__EXERCISE OBJECTIVE__
Go over the data and copy out each line with "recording" in it.
───── DATASET EXCERPT ─────
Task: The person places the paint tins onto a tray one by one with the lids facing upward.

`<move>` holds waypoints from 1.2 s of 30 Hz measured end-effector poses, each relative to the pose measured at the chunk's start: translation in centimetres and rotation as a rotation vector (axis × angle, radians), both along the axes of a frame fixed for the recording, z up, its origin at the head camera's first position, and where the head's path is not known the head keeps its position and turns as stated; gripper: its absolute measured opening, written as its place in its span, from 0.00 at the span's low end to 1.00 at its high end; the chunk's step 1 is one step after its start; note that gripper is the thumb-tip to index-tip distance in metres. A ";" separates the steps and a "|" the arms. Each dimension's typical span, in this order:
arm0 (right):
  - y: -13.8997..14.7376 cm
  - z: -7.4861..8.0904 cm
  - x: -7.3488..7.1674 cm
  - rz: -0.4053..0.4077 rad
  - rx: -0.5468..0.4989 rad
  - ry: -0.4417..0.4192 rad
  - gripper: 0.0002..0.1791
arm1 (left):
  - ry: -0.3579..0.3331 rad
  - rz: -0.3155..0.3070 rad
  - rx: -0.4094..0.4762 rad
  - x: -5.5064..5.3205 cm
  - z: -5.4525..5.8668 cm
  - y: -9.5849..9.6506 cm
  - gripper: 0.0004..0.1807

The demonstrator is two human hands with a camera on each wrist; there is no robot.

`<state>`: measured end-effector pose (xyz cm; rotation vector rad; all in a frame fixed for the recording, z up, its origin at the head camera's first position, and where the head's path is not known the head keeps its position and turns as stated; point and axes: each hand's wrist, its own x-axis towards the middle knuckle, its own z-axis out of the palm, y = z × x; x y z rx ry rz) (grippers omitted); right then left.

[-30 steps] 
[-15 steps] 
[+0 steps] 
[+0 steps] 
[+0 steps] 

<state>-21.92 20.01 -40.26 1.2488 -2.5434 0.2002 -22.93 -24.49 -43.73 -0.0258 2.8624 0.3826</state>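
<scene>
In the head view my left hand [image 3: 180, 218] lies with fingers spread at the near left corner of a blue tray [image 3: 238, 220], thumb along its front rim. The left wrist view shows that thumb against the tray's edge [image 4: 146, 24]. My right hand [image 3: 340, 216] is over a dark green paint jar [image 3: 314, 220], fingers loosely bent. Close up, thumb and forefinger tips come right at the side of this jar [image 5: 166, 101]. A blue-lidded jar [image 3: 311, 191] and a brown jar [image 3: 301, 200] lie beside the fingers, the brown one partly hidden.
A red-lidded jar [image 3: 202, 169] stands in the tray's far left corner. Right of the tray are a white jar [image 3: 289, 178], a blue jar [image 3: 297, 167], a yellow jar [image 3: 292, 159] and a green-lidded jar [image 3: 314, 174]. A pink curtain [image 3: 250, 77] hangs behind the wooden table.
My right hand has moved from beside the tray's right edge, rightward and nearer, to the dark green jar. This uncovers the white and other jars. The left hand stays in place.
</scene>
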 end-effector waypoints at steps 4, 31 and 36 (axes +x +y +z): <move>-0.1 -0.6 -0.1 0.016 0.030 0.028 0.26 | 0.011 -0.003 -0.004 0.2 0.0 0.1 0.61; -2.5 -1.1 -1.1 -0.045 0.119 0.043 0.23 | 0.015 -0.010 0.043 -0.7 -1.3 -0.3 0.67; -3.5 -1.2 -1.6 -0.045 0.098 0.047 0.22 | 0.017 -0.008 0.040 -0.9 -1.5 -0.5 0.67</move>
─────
__EXERCISE RESPONSE__
`<move>` holds waypoints from 1.2 s of 30 Hz measured end-effector poses, each relative to the pose measured at the chunk's start: translation in centimetres and rotation as a rotation vector (axis × angle, radians), both along the axes of a frame fixed for the recording, z up, its origin at the head camera's first position, and where the head's path is not known the head keeps its position and turns as stated; gripper: its absolute measured opening, written as its place in its span, from 0.00 at the span's low end to 1.00 at its high end; the chunk's step 1 is one step after its start; note that gripper is the thumb-tip to index-tip distance in metres. A ";" separates the steps and a "|" the arms. Each dimension's typical span, in this order:
`<state>`: measured end-effector pose (xyz cm; rotation vector rad; all in a frame fixed for the recording, z up, its origin at the head camera's first position, and where the head's path is not known the head keeps its position and turns as stated; point and axes: each hand's wrist, its own x-axis towards the middle knuckle, its own z-axis out of the palm, y = z × x; x y z rx ry rz) (grippers omitted); right then left.

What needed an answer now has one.